Kemudian sorot lampu sepeda motor menerangi wajahnya, membuat Friska menyipitkan mata. Sepeda motor itu berhenti di depan pagar, Yui baru saja pulang kuliah diantar oleh Gojek. Gadis itu turun dari motor, lalu membayar dengan uang yang tampaknya sudah disiapkan di genggaman tangan. Setelah Gojek itu pergi, Yui melangkah memperhatikan Friska. Gadis itu membuka pintu pagar yang tidak terkunci. “Lagi apa di sini, Kak?” tanya Yui. Ia menutup pintu pagar dan menguncinya.

“Gue bingung, Dek. Tadi kan hujan kenceng, ya. Kok sekarang langitnya jadi terang banget, sih?”
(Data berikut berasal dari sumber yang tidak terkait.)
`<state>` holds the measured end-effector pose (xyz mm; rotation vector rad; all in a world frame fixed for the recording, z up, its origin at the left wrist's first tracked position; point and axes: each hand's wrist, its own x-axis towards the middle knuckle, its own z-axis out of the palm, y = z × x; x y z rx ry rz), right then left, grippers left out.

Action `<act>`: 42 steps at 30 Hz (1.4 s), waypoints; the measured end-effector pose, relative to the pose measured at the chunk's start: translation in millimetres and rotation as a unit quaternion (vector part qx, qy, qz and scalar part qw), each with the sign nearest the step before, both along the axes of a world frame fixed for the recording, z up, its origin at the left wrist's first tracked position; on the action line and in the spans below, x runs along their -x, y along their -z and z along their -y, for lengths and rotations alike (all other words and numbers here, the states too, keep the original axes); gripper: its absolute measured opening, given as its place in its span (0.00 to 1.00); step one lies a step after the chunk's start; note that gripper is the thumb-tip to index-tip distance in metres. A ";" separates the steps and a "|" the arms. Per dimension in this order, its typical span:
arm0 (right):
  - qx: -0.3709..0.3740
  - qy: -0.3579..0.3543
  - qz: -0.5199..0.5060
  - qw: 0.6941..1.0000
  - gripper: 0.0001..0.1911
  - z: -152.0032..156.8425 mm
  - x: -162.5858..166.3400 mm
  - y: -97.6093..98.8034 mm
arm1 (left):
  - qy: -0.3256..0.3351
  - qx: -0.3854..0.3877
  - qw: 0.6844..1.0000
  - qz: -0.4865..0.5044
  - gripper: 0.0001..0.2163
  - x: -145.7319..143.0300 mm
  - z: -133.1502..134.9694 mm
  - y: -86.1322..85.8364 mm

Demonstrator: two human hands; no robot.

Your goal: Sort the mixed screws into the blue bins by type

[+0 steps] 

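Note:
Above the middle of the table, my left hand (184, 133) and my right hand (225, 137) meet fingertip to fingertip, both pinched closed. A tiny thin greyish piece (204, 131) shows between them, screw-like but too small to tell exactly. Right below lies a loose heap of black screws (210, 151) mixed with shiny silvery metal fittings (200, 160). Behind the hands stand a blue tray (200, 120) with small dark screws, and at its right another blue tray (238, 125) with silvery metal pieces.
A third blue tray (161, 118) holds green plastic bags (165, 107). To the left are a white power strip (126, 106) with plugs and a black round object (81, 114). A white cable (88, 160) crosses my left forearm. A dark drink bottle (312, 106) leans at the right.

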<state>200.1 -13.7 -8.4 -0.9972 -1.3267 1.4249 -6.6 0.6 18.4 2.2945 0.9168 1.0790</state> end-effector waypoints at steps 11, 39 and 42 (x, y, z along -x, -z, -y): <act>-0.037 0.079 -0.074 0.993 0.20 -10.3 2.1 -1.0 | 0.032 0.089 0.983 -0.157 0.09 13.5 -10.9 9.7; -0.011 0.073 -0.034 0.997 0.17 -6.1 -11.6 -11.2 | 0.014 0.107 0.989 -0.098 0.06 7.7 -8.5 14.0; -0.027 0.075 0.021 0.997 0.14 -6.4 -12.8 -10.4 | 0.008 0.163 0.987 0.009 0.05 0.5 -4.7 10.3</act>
“Hah?” Yui mengernyit tampak kebingungan, kini gadis itu berdiri di depan Friska. “Masa, sih? Dari pagi kan emang terang. Barusan di kampus gue juga terang-terang aja. Di sini hujan, ya?”

Friska menggelengkan kepala, mulutnya pun menganga oleh banyak pertanyaan yang mulai bermunculan. Wanita itu tahu betul bahwa tadi sore Yui duduk di serambi mengerjakan tugas, sudah pasti melihat tanah yang licin dan dedaunan basah oleh hujan. Alih-alih melontarkan pertanyaannya lagi, Friska justru mencubit pipi Yui yang empuk, memastikan bahwa adiknya itu benar-benar nyata.